REQUIREMENT: Look in the material below for the line holding "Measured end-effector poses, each". Set it down exactly, with each later line up to and including the line holding "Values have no".

EXERCISE MATERIALS:
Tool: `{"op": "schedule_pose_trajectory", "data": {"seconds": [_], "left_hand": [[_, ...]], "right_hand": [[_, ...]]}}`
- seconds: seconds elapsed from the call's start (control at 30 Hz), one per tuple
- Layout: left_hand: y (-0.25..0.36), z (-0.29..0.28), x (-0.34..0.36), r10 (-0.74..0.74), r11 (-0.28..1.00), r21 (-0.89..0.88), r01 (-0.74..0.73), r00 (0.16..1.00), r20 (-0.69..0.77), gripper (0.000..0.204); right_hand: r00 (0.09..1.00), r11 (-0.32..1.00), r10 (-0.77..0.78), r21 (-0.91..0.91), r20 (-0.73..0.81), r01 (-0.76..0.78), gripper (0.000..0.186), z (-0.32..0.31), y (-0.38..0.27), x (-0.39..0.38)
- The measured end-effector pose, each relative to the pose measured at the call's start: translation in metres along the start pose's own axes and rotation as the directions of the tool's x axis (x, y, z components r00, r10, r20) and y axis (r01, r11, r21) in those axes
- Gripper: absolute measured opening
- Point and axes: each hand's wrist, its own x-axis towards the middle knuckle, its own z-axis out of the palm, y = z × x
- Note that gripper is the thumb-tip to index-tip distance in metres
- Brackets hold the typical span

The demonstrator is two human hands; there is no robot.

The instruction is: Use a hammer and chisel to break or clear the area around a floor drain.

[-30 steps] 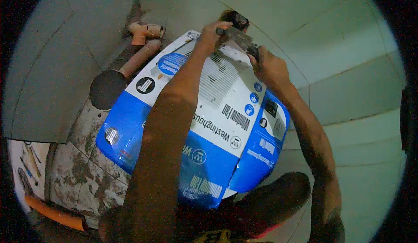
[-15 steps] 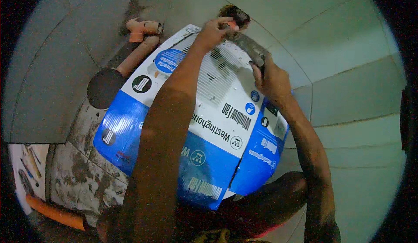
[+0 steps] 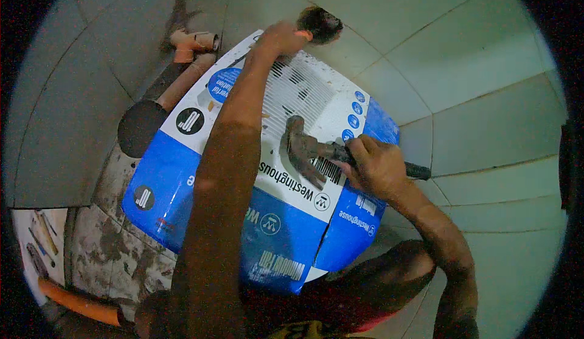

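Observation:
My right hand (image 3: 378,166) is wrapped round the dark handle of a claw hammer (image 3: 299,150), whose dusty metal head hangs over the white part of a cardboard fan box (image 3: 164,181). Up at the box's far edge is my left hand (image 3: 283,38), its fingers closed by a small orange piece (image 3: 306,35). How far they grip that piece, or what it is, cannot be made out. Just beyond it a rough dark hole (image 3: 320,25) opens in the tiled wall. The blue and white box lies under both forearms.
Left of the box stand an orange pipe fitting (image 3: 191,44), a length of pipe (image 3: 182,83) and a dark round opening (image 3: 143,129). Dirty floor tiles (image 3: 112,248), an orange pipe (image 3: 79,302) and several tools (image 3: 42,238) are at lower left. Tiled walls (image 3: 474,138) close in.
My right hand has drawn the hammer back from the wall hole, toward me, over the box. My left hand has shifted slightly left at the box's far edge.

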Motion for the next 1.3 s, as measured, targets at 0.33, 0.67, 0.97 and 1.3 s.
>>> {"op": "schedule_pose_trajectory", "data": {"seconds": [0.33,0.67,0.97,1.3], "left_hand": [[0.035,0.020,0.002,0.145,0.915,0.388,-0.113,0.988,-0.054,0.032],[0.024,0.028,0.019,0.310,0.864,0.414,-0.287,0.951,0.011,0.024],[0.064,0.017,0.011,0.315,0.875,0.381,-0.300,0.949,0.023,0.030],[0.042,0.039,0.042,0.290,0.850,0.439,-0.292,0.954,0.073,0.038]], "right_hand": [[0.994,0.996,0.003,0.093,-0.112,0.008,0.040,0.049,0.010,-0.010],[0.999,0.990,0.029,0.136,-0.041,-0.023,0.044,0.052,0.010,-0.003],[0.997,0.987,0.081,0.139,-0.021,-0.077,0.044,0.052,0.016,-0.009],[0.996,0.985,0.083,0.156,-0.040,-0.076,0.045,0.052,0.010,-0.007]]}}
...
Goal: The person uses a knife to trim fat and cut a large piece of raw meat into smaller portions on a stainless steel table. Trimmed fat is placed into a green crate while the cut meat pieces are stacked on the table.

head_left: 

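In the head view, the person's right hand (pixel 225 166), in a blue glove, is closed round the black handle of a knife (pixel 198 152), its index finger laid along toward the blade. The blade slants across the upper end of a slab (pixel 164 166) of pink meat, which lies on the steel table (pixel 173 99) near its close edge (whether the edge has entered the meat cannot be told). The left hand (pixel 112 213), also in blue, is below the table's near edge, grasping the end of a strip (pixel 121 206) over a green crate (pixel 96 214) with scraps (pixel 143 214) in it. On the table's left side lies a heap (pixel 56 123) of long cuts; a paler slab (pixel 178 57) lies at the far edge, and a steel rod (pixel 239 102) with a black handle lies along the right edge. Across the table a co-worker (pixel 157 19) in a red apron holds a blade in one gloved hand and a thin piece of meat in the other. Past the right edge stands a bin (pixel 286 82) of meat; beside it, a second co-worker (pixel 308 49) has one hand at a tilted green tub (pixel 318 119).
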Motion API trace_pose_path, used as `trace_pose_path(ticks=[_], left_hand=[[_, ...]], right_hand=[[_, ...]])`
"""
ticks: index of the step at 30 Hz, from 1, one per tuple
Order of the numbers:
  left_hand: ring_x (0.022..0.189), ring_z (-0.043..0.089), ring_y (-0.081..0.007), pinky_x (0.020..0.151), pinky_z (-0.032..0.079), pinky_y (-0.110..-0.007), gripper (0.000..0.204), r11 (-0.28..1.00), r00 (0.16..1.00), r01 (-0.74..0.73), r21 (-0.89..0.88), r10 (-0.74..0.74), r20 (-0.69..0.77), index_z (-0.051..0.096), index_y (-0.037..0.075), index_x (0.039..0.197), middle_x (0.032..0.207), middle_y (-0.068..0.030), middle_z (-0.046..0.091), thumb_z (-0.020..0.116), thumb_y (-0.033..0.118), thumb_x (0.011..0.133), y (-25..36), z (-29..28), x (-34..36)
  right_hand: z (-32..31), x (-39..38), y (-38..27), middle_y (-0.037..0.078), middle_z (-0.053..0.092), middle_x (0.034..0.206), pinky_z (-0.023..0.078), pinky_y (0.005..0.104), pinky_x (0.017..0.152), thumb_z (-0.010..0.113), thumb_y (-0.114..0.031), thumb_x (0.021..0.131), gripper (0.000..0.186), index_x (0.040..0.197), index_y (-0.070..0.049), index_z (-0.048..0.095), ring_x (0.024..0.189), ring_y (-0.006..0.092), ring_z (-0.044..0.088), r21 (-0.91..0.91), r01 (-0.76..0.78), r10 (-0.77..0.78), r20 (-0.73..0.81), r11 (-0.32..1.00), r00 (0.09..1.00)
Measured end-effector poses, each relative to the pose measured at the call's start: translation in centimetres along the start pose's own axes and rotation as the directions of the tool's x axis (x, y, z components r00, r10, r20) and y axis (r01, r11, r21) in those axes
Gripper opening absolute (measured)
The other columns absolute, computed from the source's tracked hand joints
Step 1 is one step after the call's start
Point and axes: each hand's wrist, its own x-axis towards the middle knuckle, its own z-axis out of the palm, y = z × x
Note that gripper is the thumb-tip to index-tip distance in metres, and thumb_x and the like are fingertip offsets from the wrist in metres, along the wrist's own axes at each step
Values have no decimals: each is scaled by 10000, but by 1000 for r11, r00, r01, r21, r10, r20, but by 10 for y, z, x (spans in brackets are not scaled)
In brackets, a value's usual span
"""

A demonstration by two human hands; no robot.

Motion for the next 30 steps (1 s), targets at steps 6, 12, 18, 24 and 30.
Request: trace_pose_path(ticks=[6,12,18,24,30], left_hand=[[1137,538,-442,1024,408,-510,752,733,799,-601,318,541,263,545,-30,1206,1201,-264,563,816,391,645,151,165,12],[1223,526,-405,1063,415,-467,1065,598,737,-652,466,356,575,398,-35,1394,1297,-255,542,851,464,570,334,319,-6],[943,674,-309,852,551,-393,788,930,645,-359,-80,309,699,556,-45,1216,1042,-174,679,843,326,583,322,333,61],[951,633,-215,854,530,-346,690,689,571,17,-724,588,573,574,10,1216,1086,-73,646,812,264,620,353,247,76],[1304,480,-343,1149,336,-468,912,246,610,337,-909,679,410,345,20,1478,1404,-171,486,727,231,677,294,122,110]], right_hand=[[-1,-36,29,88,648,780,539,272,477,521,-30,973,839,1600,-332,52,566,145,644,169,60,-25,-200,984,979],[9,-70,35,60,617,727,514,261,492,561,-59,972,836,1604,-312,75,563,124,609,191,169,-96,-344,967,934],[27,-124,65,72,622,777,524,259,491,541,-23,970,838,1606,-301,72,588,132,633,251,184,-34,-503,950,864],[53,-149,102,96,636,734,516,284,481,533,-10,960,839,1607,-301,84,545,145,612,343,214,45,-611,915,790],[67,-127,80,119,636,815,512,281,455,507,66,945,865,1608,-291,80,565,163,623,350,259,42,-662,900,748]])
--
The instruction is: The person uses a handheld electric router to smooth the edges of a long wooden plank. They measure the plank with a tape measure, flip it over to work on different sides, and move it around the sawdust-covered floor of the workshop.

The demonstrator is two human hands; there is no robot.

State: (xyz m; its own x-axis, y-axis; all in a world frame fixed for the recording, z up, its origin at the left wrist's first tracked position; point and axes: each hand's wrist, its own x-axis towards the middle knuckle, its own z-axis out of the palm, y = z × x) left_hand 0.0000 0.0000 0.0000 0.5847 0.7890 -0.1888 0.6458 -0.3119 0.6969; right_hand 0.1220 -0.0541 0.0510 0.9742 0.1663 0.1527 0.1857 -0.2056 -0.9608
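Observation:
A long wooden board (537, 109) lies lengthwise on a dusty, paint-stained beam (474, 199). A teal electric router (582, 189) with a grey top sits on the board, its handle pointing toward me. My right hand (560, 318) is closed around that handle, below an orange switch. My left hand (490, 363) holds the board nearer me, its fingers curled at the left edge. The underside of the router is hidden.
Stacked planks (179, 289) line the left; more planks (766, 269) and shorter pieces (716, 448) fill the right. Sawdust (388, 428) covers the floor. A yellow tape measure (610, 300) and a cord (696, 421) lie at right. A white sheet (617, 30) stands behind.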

SOLVED EXERCISE:
Measured end-effector poses, each relative to the pose measured at the call's start: translation in centimetres along the start pose's own axes and rotation as the directions of the tool's x axis (x, y, z components r00, r10, r20) and y axis (r01, r11, r21) in those axes
Gripper opening absolute (measured)
The other columns absolute, computed from the source's tracked hand joints
Step 1 is one step after the call's start
Point and axes: each hand's wrist, its own x-axis towards the middle knuckle, its own z-axis out of the palm, y = z × x
Note that gripper is the thumb-tip to index-tip distance in metres, and thumb_x and the like are fingertip offsets from the wrist in metres, along the wrist's own axes at each step
Values have no decimals: each is scaled by 10000, but by 1000 for r11, r00, r01, r21, r10, r20, but by 10 for y, z, x (spans in brackets are not scaled)

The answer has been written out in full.